Hello I have the same problem since long time…
see: hclust2-1.0.0 :: test failure · Issue #5 · SegataLab/hclust2 · GitHub(among others)

after digging in the data I notidced that HClustering.s_dm may contains some NAN values.
I did not digg the code in order where theses NAN values comes from.
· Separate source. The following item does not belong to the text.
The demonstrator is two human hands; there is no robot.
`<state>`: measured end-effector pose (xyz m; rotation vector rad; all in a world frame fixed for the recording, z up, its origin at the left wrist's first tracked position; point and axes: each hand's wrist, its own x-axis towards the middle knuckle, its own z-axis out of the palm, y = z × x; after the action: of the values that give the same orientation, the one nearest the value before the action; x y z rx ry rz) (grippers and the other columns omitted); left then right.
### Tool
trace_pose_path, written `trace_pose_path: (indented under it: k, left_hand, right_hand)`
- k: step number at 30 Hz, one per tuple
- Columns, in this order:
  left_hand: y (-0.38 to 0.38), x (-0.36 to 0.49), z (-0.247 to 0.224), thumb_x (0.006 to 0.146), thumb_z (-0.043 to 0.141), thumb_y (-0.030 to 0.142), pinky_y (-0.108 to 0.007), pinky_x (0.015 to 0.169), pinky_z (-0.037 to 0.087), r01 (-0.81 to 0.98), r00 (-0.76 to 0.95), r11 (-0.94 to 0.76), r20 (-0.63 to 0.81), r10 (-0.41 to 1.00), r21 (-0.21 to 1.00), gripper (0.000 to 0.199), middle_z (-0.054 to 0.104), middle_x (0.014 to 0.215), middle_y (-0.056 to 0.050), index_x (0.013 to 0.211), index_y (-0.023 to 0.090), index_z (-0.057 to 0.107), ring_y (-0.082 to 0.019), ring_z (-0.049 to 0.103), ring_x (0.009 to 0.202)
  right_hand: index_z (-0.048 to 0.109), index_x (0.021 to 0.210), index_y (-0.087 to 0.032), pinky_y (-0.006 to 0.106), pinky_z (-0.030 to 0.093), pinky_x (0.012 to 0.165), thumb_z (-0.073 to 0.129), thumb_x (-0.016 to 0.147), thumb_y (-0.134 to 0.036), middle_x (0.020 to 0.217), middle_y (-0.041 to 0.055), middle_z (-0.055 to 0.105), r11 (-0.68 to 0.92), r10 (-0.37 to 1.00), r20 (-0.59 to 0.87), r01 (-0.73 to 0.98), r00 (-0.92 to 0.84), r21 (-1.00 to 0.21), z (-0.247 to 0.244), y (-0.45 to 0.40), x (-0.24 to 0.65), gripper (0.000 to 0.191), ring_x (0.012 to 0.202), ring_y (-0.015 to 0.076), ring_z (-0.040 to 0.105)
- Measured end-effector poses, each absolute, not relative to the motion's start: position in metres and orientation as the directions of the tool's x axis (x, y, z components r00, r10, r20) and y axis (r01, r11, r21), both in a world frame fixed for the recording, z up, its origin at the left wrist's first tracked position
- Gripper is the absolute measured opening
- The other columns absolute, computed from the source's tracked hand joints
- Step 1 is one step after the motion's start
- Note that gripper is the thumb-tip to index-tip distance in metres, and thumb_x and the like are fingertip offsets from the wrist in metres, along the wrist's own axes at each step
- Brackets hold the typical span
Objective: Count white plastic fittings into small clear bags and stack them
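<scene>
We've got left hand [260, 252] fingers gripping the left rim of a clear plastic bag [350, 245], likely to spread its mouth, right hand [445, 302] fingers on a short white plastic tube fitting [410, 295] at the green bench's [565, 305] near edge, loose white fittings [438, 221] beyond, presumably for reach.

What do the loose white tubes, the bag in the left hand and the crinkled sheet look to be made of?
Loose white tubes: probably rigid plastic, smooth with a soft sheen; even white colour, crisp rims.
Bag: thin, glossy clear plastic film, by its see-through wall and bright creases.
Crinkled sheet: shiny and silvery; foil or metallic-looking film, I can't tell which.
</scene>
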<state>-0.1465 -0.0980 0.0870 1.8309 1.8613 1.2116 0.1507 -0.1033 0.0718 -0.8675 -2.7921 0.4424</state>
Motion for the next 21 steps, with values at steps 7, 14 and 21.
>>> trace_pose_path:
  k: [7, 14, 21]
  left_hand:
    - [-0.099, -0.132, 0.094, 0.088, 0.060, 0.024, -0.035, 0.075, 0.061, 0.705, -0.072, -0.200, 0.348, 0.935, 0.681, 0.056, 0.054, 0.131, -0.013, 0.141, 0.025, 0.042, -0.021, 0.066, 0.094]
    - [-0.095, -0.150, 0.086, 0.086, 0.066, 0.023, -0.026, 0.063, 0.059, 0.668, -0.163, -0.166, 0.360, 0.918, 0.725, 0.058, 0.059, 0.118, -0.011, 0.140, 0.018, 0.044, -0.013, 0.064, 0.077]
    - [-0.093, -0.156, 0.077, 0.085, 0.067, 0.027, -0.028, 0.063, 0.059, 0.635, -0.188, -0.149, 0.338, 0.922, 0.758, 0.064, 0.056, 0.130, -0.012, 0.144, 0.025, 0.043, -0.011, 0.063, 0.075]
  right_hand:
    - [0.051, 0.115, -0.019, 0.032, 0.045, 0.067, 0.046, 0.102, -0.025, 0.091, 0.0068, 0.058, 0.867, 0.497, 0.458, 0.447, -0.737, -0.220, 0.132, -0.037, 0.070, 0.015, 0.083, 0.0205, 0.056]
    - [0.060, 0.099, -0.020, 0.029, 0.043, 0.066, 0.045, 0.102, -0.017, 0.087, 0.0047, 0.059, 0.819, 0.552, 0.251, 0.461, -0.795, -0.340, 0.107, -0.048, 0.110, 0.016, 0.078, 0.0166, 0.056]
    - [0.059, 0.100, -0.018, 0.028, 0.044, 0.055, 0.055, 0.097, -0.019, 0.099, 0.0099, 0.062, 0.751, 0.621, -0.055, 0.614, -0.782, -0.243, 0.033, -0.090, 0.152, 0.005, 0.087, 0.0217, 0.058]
a workaround that I would like you to investigate // validate is to filter the NAN values in the init method HClustering class from

def __init__( self, s_dm, f_dm, args = None ):
        self.s_dm=s_dm
        self.f_dm=f_dm
        self.args = args
        self.sclusters = None
        self.fclusters = None
        self.sdendrogram = None
        self.fdendrogram = None

to

def __init__( self, s_dm, f_dm, args = None ):
        self.s_dm=[0.0 if np.isnan(x) else x for x in s_dm]
        self.f_dm=[0.0 if np.isnan(x) else x for x in f_dm]
        self.args = args
        self.sclusters = None
        self.fclusters = None
        self.sdendrogram = None
        self.fdendrogram = None

as I’m not abble to evaluate the changes it may introduce in the results pertinenece I would like you to review the potential impact of this change.

NB after patcheing hclust2.py with the above changes I am abble to generate the heatmap from HMP.species.txt example file.

best regards

Eric

PS matplotlib.cbook.iterable is deprected since matplotlib 3.1 should use np.iterable instead.

regards

Eric